Henry V d. Kenneth Branagh, 1989
The trio of Pistol, Bardolph, and Nym is shown to be - rather than a troupe of bawdy jesters, as in Olivier's film - morally decrepit thieves, forsaken by their once Prince Hal, now King Harry. Their relation to Harry is fleshed out through a series of flashbacks, showing the onetime friendship shared by them. The idea that comes of this is personal gain at the expense of friendship and the wellbeing of others. Prince Hal was the savior for these three and their cohort, John Falstaff; his ascension to the throne meant freedom from poverty and the law for this band of waywards. But Hal forgets them. In a flashback, he tells Falstaff, "I know you not, old man." He lets Bardolph hang for stealing. Worst of all, Hal's reason for entering war with France, and putting thousands of men in harm's way, is the procurance of wealth and land; a procurance that, even though pursued with "right and conscience," is built on tenuous reason. When Pistol says, "To England will I steal, and there I'll steal," the implication is that, even though the war is won, he is still left with nothing. When war is won, the nobility benefits, when war is lost, the commoner dies.
This theme is muddled slightly by the virtuoso speechifying of Branagh, as King Harry. His Crispian speech in particular, rallying the spirits of the men, causes one to forget entirely that Harry's war with France is based on the clergy creating a diversion to steer his attention away from a bill of law. The question arises: is Branagh portraying the king in this manner to further differentiate between the ruling and working class, or is he saying that the king is justified regardless of the consequences? (A third option posits that Branagh is oblivious to Shakespeare's themes, but I find that hard to believe considering his expert understanding of pretty much every other aspect of the play.) The answer is ambiguous, but it seems that Branagh emphasizes Harry's character to show the obliviousness of the nobility to the realities of war. In the final scene, Harry tells Katherine, "Nice customs curtsy to great kings [...] we are the makers of manners." In essence, Harry is saying that the nobility is above the law; they make the law, ergo they can bend the law to their will. Earlier, in what first appears to be a throwaway scene, Katherine and her attendant, Alice, speak (in French) about the translation to English of body part names. Hand, fingers, nails, arm, elbow, et cetera – they go on until they reach "foot" and "gown," wherein the English translations sound similar to the French words for "fuck" and "cunt." The point of the scene is not humor - the point is the pettiness of the ruling class, and their obliviousness to the realities of war. Katherine is not expected to go fight in the war, but her social stature demands, at least, knowledge of, and interest in the current political climate rather than coy exchanges of vulgarity. Her negligence stands for that of the entire nobility - even though they send the men to war, they do not understand the gravity of that action.

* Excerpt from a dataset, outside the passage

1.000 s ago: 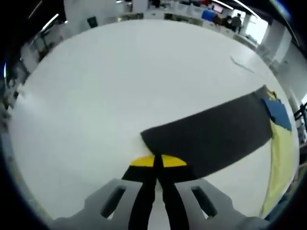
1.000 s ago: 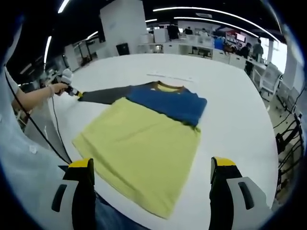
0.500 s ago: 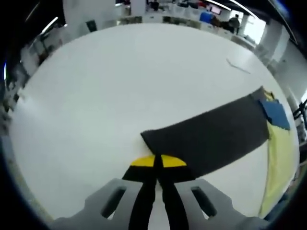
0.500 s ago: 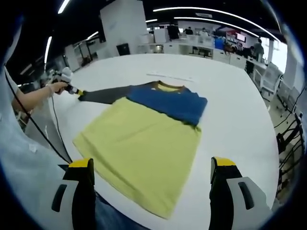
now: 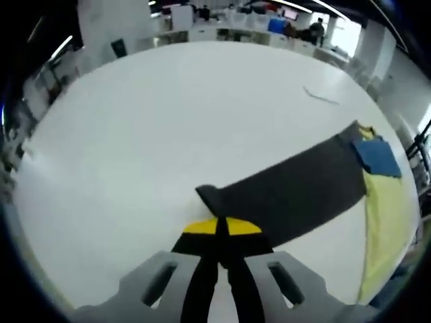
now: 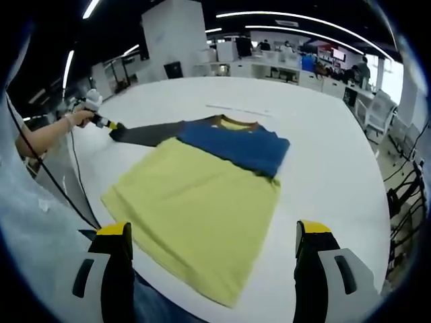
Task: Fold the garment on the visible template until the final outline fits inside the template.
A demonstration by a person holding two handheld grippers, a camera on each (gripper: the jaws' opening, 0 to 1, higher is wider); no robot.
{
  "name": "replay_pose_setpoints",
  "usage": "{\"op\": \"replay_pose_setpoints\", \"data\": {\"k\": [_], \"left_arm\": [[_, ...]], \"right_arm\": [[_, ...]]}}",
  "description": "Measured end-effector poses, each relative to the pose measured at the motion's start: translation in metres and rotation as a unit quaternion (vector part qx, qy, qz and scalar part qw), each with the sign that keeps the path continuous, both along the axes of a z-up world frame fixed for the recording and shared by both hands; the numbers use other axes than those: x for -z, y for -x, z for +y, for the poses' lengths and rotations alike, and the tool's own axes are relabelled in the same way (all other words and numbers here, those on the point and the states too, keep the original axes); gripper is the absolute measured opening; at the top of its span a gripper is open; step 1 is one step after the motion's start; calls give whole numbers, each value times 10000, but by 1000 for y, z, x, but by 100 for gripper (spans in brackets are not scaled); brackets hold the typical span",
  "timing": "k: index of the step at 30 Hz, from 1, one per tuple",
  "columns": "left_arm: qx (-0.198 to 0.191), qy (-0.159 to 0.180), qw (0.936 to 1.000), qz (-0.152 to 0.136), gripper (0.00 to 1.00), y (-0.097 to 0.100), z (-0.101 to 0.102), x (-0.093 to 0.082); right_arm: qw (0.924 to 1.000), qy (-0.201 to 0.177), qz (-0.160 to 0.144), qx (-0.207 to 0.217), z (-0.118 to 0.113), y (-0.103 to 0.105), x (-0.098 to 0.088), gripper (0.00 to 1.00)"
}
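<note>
A long-sleeved shirt (image 6: 202,195) lies flat on the big white table (image 6: 323,134), its yellow-green body nearest the person, a blue band across the chest and a yellow collar at the far side. One dark grey sleeve (image 6: 145,133) runs out from the shoulder toward ten o'clock in the right gripper view.

At the end of that sleeve the left gripper (image 5: 219,232) has its jaws pressed together, yellow tips touching, pinching the cuff. In the left gripper view the sleeve (image 5: 289,195) stretches away from the jaws toward two o'clock, and its corner just above the jaw tips is curled up off the table. Past the sleeve, at three o'clock, a slice of the blue chest band and the yellow-green body shows. In the right gripper view the same gripper (image 6: 100,120) sits at ten o'clock, held in the person's hand (image 6: 82,118), with a black cable hanging from it.

The right gripper (image 6: 212,235) hovers near the shirt's hem with its jaws spread wide, one at seven o'clock and one at five o'clock, gripping nothing.

A thin pale strip (image 6: 239,110) lies on the table beyond the collar, apart from the shirt. I cannot make out a template outline on the table.
</note>
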State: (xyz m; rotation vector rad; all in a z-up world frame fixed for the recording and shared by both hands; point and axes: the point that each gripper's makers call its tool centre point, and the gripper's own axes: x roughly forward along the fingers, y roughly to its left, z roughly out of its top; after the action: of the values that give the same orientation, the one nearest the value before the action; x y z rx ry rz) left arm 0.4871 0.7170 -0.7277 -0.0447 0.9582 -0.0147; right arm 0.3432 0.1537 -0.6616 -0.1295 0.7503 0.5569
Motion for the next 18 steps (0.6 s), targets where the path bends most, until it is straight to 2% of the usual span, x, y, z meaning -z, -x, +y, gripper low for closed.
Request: {"op": "replay_pose_setpoints", "data": {"k": [5, 15, 18], "left_arm": [[49, 1, 10000, -36, 0, -2, -6, -6], [236, 69, 9989, -397, 0, -14, -23, -32], [260, 452, 9967, -627, 0, -21, -37, -41]], "right_arm": [[10000, -14, -12, 20, -1, 1, 0, 100], [10000, -52, -18, 51, -1, 5, 2, 100], [9999, -60, -27, 80, -3, 7, 3, 100]]}}
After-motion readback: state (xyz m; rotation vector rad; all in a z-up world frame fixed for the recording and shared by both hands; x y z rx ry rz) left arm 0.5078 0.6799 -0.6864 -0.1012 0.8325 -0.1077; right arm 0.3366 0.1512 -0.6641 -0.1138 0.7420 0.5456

Formally, Branagh's staging is fantastic: the battle at Agincourt becomes a ballet of blood, mud, and men; the campfire scene is bathed in dark oscuro tones, and throughout Branagh nods a slight homage to his antecessor, Olivier. Derek Jacobi, as the Chorus, falters a bit, lending a Marty Stouffer's Wild America ambiance to the otherwise note-perfect atmosphere.

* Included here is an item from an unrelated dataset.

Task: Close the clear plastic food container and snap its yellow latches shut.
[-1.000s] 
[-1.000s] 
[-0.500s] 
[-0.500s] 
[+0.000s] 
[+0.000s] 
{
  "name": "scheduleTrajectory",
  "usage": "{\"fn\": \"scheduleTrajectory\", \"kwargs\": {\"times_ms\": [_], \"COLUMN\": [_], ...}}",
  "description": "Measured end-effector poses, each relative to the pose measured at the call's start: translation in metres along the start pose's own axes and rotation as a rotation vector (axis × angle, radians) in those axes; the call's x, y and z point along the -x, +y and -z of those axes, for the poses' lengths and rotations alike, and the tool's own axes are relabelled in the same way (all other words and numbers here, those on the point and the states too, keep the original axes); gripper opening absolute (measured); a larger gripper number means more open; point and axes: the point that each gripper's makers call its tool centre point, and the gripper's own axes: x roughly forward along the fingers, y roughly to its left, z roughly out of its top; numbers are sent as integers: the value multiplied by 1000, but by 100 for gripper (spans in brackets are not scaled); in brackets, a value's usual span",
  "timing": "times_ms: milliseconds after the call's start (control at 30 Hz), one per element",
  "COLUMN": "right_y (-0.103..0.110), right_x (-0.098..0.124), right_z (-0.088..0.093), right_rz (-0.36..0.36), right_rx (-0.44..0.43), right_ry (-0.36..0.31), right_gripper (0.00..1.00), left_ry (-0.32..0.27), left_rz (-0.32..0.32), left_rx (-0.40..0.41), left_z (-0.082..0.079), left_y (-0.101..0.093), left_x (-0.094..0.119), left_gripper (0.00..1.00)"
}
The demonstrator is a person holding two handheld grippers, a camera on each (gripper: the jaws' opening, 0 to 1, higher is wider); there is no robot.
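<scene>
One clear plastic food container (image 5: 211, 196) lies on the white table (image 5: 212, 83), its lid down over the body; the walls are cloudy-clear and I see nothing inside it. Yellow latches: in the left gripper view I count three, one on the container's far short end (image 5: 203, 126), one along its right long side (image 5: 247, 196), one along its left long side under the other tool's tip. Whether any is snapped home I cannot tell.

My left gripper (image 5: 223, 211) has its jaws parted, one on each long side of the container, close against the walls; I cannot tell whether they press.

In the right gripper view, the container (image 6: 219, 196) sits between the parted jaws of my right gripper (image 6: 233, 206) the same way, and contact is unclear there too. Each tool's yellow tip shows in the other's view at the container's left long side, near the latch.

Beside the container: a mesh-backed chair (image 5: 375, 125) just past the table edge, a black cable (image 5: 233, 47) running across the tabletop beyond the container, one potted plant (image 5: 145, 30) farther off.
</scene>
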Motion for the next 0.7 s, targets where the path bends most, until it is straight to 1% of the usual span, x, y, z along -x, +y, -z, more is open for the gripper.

Branagh chose to deemphasize the frivolity of Henry V and accentuate the tragedy. Contrasting Olivier's Henry V, Branagh's adaptation shows how rich the source material is. Both works are true to the spirit of the play. I prefer Branagh's, finding the thematic territory deeper and of greater worth. It succeeds on so many levels - as entertainment, social commentary , and political doctrine - that it must be considered both a great film and adaptation.